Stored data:
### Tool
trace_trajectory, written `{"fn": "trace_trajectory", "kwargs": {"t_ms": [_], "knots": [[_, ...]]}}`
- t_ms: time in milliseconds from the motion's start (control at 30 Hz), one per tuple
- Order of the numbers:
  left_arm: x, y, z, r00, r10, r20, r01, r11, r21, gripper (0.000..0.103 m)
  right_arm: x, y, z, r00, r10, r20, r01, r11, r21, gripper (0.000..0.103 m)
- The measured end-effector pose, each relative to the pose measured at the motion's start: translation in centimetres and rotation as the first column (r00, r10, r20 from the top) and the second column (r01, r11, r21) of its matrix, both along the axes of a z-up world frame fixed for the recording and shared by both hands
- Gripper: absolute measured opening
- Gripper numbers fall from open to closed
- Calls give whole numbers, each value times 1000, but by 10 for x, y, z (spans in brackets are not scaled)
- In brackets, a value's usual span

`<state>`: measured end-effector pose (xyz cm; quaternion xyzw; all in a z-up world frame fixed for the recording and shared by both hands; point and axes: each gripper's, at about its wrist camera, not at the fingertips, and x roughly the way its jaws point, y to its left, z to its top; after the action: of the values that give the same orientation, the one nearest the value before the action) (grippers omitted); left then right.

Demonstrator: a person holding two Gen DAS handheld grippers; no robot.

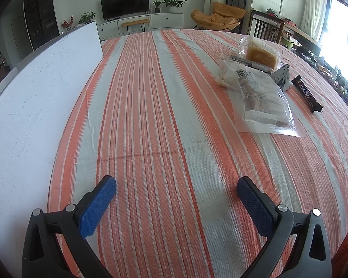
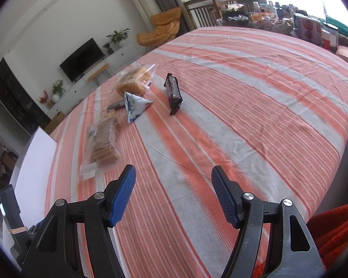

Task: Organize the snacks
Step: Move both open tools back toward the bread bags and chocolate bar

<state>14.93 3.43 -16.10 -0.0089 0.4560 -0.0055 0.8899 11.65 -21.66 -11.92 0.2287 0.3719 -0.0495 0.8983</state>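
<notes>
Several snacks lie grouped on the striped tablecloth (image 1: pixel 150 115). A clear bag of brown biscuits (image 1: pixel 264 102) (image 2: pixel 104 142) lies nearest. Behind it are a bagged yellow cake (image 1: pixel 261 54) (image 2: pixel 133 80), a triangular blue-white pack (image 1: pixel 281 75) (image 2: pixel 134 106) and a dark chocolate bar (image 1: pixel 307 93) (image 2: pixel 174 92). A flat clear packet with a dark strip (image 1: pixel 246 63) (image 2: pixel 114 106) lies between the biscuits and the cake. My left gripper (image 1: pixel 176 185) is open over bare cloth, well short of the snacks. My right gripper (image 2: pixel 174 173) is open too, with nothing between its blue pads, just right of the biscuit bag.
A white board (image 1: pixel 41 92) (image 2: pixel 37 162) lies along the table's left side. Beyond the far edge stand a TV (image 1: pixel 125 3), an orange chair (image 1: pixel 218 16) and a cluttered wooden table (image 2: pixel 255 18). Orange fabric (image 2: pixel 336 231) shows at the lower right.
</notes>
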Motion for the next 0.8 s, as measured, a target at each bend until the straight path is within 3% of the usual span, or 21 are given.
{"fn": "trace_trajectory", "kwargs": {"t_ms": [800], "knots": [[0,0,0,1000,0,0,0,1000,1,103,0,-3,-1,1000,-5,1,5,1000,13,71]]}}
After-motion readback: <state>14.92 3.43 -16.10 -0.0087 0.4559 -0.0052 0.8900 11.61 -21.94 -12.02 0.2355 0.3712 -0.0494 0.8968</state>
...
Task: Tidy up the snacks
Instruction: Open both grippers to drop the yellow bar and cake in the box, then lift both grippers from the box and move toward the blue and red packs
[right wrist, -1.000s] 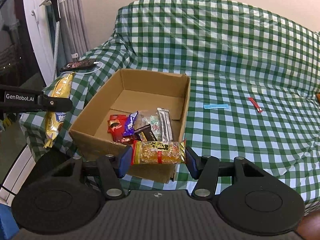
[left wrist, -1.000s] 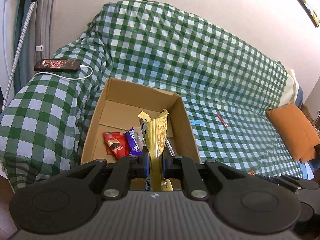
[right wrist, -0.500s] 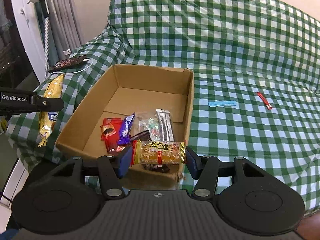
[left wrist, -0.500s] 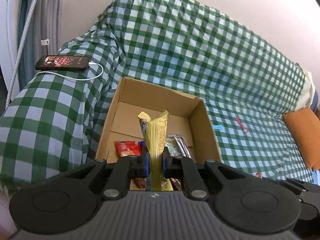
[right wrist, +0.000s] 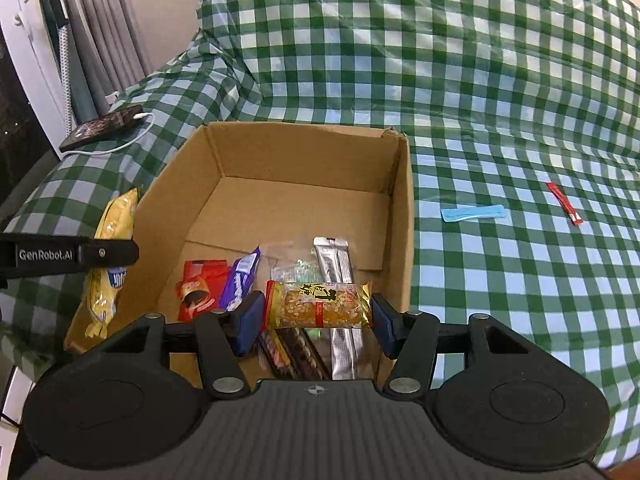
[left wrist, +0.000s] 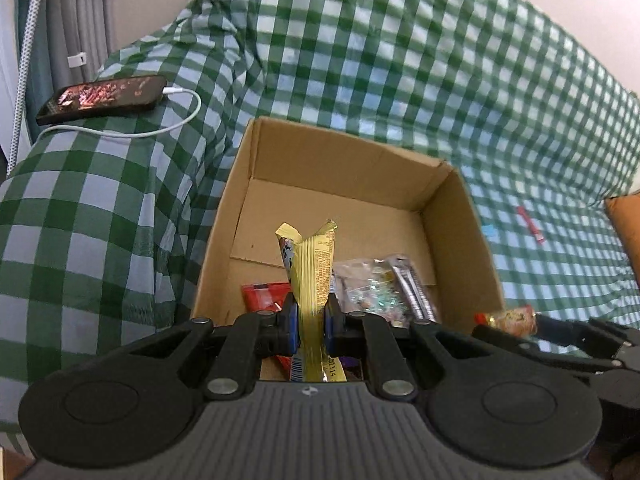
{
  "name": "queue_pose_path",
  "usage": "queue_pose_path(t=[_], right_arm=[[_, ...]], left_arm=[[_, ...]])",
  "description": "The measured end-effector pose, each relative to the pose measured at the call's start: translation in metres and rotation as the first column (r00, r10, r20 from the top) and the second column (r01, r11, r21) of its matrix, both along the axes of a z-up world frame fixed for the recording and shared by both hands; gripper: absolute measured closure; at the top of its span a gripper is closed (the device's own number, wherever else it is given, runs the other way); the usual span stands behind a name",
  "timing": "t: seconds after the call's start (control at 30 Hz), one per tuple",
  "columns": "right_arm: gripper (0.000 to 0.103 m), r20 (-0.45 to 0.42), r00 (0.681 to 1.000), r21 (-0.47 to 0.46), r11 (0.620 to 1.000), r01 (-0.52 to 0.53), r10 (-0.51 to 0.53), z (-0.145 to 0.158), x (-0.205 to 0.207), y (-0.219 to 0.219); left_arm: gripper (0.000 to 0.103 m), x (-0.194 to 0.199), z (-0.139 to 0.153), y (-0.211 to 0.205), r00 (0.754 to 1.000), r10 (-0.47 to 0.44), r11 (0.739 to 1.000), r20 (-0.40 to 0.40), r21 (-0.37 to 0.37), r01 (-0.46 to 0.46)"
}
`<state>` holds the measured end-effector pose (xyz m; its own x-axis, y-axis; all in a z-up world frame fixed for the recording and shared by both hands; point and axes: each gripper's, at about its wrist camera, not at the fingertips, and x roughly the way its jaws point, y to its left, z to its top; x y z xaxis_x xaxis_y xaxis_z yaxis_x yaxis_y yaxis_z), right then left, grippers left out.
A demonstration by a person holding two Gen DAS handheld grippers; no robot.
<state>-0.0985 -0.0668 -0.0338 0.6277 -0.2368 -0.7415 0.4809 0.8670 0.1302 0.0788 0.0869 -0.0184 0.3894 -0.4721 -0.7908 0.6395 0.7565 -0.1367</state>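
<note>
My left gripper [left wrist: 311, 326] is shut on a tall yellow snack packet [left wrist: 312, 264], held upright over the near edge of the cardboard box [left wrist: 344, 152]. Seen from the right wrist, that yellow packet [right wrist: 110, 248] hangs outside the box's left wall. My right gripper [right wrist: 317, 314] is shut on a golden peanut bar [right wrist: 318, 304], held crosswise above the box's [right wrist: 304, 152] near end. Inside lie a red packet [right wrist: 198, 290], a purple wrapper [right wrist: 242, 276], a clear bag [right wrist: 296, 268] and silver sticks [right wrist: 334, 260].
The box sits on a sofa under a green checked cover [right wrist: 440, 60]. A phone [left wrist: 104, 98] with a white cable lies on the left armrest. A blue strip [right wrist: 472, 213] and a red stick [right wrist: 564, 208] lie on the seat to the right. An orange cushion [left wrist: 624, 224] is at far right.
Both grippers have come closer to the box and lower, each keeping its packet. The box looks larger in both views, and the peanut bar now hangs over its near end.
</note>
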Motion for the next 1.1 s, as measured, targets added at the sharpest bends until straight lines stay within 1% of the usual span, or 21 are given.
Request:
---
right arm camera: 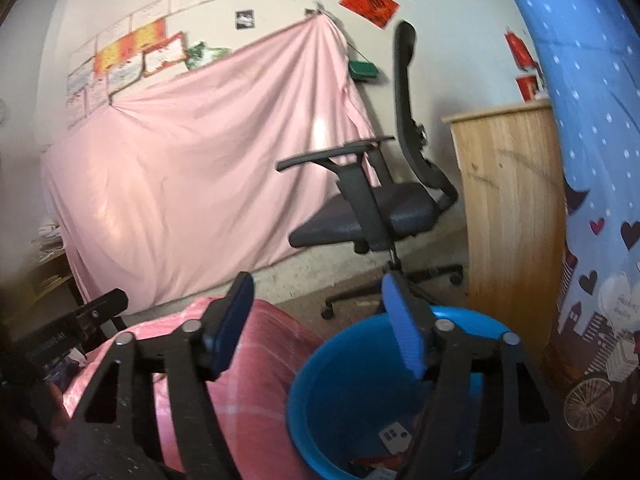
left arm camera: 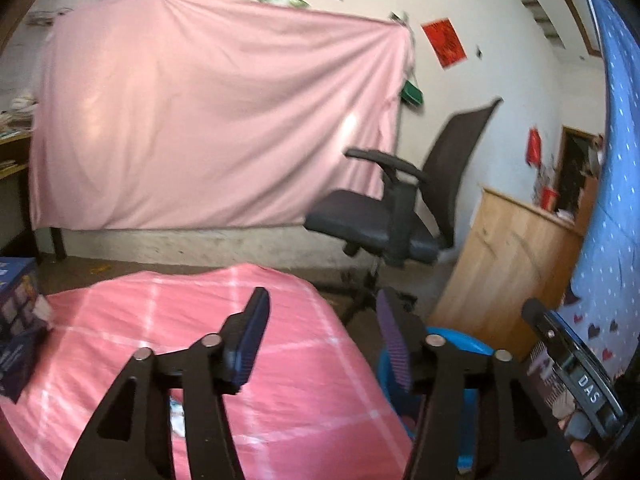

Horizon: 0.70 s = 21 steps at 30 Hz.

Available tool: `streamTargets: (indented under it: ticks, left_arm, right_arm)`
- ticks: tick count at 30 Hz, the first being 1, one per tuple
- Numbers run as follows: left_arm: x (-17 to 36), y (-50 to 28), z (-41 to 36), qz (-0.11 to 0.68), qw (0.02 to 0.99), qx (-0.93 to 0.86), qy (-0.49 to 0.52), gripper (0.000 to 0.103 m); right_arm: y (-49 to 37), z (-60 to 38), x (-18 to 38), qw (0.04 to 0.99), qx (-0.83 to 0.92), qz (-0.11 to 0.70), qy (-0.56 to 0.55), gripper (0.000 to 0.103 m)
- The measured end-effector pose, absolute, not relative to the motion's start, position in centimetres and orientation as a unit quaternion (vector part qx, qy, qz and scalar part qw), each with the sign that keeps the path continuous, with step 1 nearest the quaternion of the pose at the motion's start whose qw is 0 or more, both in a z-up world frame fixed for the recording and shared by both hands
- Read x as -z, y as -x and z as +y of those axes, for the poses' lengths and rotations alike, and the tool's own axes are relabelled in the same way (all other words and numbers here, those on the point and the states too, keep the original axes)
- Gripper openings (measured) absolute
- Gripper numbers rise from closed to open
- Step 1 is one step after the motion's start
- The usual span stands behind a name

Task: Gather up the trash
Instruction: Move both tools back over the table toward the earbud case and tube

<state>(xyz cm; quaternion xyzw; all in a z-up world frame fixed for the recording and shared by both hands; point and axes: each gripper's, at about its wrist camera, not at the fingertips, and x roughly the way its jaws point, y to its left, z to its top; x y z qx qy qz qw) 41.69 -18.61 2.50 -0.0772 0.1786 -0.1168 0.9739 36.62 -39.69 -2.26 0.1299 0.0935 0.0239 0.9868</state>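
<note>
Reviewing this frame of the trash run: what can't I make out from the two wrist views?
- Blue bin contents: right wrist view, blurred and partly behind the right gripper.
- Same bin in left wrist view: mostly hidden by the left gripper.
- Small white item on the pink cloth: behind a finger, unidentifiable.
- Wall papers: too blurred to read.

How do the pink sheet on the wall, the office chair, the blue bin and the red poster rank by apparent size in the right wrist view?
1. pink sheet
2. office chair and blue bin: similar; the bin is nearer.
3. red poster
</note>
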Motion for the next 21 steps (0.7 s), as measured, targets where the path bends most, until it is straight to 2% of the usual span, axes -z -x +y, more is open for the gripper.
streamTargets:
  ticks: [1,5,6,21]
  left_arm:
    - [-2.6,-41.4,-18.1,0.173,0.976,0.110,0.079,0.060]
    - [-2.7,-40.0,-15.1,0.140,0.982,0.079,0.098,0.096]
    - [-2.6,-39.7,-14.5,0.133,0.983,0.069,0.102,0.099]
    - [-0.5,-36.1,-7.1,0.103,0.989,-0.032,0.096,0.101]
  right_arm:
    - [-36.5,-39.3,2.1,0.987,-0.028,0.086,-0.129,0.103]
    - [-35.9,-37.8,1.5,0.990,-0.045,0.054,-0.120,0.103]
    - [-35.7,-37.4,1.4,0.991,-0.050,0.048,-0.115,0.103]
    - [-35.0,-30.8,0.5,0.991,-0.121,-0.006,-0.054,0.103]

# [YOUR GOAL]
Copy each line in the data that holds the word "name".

# [WRITTEN ANSWER]
  "name": "queue_pose_path",
  "description": "The measured end-effector pose, each relative to the pose measured at the call's start: translation in metres and rotation as the first column (r00, r10, r20 from the top) and the second column (r01, r11, r21) of its matrix, both along the axes of a z-up world frame fixed for the recording and shared by both hands; gripper: absolute measured closure; at the top of its span a gripper is closed (the device's own number, wherever else it is given, runs the other way); the usual span stands behind a name",
- The usual span stands behind a name

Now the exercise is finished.